In the image-to-video task, frame representation plays a critical role. In the early 1990s, images were indexed by the hand-crafted features like color, texture, and spatial. A straightforward strategy for image representation is to extract global descriptors. However, global signatures may fail the invariance expectation to image changes such as illumination, occlusion, and translation. The performance of these visual descriptors was still limited until the breakthrough of local descriptors.
In recent years, numerous researches have been done on visual representation and search methods. Bag-of-words, abbreviated as BoW, is one of the traditional visual representation methods for displaying images and videos, which was presented by [21]. This model has been used to index movies across the movie database. [22] Presented a new method to solve the problem of frame duplication detection in a video. They used BoW to create visual words and build a dictionary from Scale Independent Feature Transform (SIFT) key points of frames in video. They considered hierarchical k-means (HKM) to generate a large vocabulary tree for quantization and represent each video clip and search topic with a BoW model. [23] Integrated spatial and temporal information with the BoW model to significantly improve the computational efficiency. Specifically, they model pairwise spatial and temporal correlations by Gaussian distributions and develop a new similarity measure to emphasize the discriminative visual words with respect to the query.
However, several works [24, 25] reported that local features from the last convolutional layer usually yield superior accuracy compared to the global features from the fully connected layer. Our works share similarities with the former methods that extract motion features from pretrained CNNs. However, to perform large-scale retrieval, it is necessary to compress the high-dimensional features to reduce the storage cost and speed up the retrieval. Several works have tried to encode features from CNNs via BoW [27], VLAD [26], and FV [28], which are commonly used to generate hand-crafted descriptors.

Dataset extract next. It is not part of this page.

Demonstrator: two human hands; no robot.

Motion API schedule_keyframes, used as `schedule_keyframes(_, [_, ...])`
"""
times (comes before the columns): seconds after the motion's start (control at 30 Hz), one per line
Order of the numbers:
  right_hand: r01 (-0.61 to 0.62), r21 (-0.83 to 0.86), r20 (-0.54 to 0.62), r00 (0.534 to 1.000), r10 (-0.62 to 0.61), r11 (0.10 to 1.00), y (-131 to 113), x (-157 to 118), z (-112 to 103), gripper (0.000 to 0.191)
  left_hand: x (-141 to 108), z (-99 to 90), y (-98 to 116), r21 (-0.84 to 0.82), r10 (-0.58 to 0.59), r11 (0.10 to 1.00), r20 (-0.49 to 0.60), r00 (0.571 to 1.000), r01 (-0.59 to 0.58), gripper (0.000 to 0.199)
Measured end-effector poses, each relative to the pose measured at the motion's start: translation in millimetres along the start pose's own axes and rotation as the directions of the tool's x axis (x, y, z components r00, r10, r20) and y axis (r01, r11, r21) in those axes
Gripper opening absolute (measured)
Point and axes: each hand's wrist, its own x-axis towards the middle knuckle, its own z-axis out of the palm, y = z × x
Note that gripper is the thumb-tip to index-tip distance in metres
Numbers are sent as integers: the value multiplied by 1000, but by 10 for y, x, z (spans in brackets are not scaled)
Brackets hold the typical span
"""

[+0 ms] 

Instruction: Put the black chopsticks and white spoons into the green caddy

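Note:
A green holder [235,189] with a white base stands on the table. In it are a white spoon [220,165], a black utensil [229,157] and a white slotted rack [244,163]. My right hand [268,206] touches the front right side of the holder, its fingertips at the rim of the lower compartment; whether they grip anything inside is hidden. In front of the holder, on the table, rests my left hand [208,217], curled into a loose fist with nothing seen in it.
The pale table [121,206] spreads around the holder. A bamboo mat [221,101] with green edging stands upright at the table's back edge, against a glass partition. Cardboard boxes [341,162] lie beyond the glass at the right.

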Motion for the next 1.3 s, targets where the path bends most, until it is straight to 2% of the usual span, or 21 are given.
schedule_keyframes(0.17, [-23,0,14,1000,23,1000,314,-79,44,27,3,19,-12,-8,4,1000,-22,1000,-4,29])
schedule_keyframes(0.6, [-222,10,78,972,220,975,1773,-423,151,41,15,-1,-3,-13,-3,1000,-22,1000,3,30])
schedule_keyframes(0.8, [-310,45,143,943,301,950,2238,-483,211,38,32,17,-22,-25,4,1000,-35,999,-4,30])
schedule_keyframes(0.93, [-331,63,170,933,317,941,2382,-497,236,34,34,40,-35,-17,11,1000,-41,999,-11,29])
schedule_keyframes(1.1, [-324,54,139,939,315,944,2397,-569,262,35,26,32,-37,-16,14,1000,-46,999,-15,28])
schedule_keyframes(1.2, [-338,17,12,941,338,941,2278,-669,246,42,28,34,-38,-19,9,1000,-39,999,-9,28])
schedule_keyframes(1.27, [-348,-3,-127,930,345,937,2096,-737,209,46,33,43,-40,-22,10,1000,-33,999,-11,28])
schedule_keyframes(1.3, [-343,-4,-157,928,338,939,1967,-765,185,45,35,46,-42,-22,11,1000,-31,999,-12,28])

Although these methods perform well in some visual search tasks, they require a large code book trained offline, which is difficult to achieve in the large-scale database. Additionally, some information will be lost in the feature encoding stage using these methods. Apart from the aggregation strategies mentioned above, average pooling mechanism was able to generate discriminative descriptors. Lin et al. [26] elaborated the reasons why pooling is effective in encoding deep local convolutional features. Firstly, the mean pooling strategy could largely prevent over-fitting. Secondly, it sums up the spatial information, resulting in a more robust spatial transformation of the query image. Inspired by the excellent performance of average pooling, we propose a simple aggregation method to generate compact and discriminative frame representations.